_TASK DIRECTIONS_: The entries below contain a line with "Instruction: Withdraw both" and a line with "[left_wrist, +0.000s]". Retype exactly everything from the first down to the second, both included, and nothing else.

_WORKING DATA_:
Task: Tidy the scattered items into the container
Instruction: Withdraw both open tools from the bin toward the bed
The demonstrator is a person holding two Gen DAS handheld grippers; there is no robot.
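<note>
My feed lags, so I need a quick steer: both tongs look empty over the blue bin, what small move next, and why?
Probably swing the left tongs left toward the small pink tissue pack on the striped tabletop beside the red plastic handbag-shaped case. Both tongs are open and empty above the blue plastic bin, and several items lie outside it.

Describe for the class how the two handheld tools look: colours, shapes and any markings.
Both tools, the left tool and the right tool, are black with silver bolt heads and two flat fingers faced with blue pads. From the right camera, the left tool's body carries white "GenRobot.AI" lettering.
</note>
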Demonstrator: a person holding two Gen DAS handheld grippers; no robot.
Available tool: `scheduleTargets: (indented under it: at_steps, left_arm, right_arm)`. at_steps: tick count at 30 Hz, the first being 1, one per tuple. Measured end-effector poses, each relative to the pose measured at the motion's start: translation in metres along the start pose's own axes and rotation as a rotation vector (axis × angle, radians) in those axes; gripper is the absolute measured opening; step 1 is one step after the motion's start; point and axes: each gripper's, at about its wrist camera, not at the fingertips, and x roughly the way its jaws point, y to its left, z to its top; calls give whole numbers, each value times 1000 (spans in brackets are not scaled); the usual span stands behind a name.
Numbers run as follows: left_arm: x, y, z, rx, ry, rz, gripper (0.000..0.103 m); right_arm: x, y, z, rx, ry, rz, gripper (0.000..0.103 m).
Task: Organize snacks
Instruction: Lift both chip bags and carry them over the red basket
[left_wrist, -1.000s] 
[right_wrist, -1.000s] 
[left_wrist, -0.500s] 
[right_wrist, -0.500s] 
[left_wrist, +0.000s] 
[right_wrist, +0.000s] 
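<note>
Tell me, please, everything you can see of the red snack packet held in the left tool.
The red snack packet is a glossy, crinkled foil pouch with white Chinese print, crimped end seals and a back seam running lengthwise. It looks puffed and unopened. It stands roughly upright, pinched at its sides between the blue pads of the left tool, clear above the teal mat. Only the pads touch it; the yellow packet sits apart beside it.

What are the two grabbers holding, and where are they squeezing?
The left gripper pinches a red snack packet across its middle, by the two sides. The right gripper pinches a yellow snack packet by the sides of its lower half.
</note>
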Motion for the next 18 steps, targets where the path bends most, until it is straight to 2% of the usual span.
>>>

_WORKED SOLUTION_:
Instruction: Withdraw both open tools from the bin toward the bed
The demonstrator is a person holding two Gen DAS handheld grippers; there is no robot.
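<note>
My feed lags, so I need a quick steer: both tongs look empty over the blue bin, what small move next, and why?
Probably swing the left tongs left toward the small pink tissue pack on the striped tabletop beside the red plastic handbag-shaped case. Both tongs are open and empty above the blue plastic bin, and several items lie outside it.

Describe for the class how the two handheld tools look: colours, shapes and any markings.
Both tools, the left tool and the right tool, are black with silver bolt heads and two flat fingers faced with blue pads. From the right camera, the left tool's body carries white "GenRobot.AI" lettering.
</note>
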Demonstrator: a person holding two Gen DAS handheld grippers; no robot.
Available tool: `scheduleTargets: (indented under it: at_steps, left_arm, right_arm)`. at_steps: tick count at 30 Hz, the first being 1, one per tuple. Measured end-effector poses, each relative to the pose measured at the motion's start: translation in metres along the start pose's own axes and rotation as a rotation vector (axis × angle, radians) in those axes; gripper is the absolute measured opening; step 1 is one step after the motion's start; point and axes: each gripper's, at about its wrist camera, not at the fingertips, and x roughly the way its jaws point, y to its left, z to its top; calls give whole numbers, each value times 1000 (spans in brackets are not scaled); the usual span stands behind a name.
Numbers run as follows: left_arm: x, y, z, rx, ry, rz, gripper (0.000..0.103 m); right_arm: x, y, z, rx, ry, rz, gripper (0.000..0.103 m).
Task: Organize snacks
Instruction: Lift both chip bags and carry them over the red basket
[left_wrist, -1.000s] 
[right_wrist, -1.000s] 
[left_wrist, -0.500s] 
[right_wrist, -0.500s] 
[left_wrist, +0.000s] 

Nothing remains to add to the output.